# Help Me Be Lazy



## mik0445 (Jun 5, 2006)

Alright all, but while cranking down the stabilizer jacks today I had a brainstorm. Has anyone chopped the handle off of the crank tool for use with a cordless drill? I'm thinking of buying a second handle, cutting it off about 6" up from the socket, and maybe even grinding in some notches so the drill can grab better. Any input from the experts???


----------



## Sluggo54 (Jun 15, 2005)

mik0445 said:


> Alright all, but while cranking down the stabilizer jacks today I had a brainstorm. Has anyone chopped the handle off of the crank tool for use with a cordless drill? I'm thinking of buying a second handle, cutting it off about 6" up from the socket, and maybe even grinding in some notches so the drill can grab better. Any input from the experts???
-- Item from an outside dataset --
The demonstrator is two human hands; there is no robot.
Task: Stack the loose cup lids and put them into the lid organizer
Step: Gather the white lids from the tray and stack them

Well, yeah! You don't really expect us ol' farts to be all bent over cranking those critters, do you?

How to do it depends on the ends. If your crank has a socket on the end, drop by Harbor Freight and pick up an adaptor to go into your drill, then just use an extension and socket. I have dedicated ones from my excess tool stocks. If I run into someone with a welder, I will tack it all into one piece. If you have the cross-bar sort of end, your plan sounds fine. I use an 18V Ryobi. Works great, and is real handy to have around for all sorts of driving and drilling.

Sluggo


----------



## LarryTheOutback (Jun 15, 2005)

mik0445 said:


> Great wife, *2 Kids; b7, g11*


Our stablizers lower automatically. Our power stablizers lower as soon as the kids exit the tow vehicle. No need for technology.

Ed


----------



## Not Yet (Dec 13, 2004)

I picked up an extra 17mm deep socket and cut the notches in each side with a cutting wheel. Up and down quick and easy.

J


----------



## mswalt (Sep 14, 2004)

DW got me a cordless drill and adaptor for Christmas. Sure works great! That, plus my Atwood jack and I'm good to go!

Mark


----------



## JimBo99 (Apr 25, 2006)

I just use a 3/4" socket on the cordless drill. You can buy a set of adapters at the hardware store to connect the drill to the socket.


----------



## WILKINS3 (Feb 1, 2006)

I bought an extra crank handle and cut it off and made the end that goes in the drill hexagonal so the drill would grip it. Works fine if I can remember to put the drill in the TT


----------



## biga (Apr 17, 2006)

My camper came with 2 cranks. The first thing I did when I got home was cut one of the off for the drill. The shaft is approx. 3/8", so it is a perfect fit in just about any drill.


----------



## cookie9933 (Feb 26, 2005)

I'm using the Armstrong stabilizer crank, the same brand I use for the tongue jack. Trouble free and always dependable.









Bill


----------



## mik0445 (Jun 5, 2006)

This is why I love this place...you guys ARE the experts. I never thought of the socket, I think it'll be cheaper than the $20 they want for another crank handle. Maybe this way I'll be able to get the dw to lower the stabs for me...well, its a nice thought at least!


----------



## chbcso (Dec 2, 2006)

I did just that, bought another crank and cut the handle off. I then grinded fours sides so the cordless drill could get a bite on it and it works great. I keep the other one in the TT just in case my battery dies.


----------



## willie226 (Apr 4, 2006)

mik0445

That's my sons job which he does and likes to do

willie


----------



## mik0445 (Jun 5, 2006)

willie226 said:


> mik0445
> 
> That's my sons job which he does and likes to do
> 
> willie


Willie,
I would send my kids to do it, but they're usually too busy chasing the dog or swattin skeeters to want to help out, or my favorite, pestering me about when we can build a fire.

Mike


----------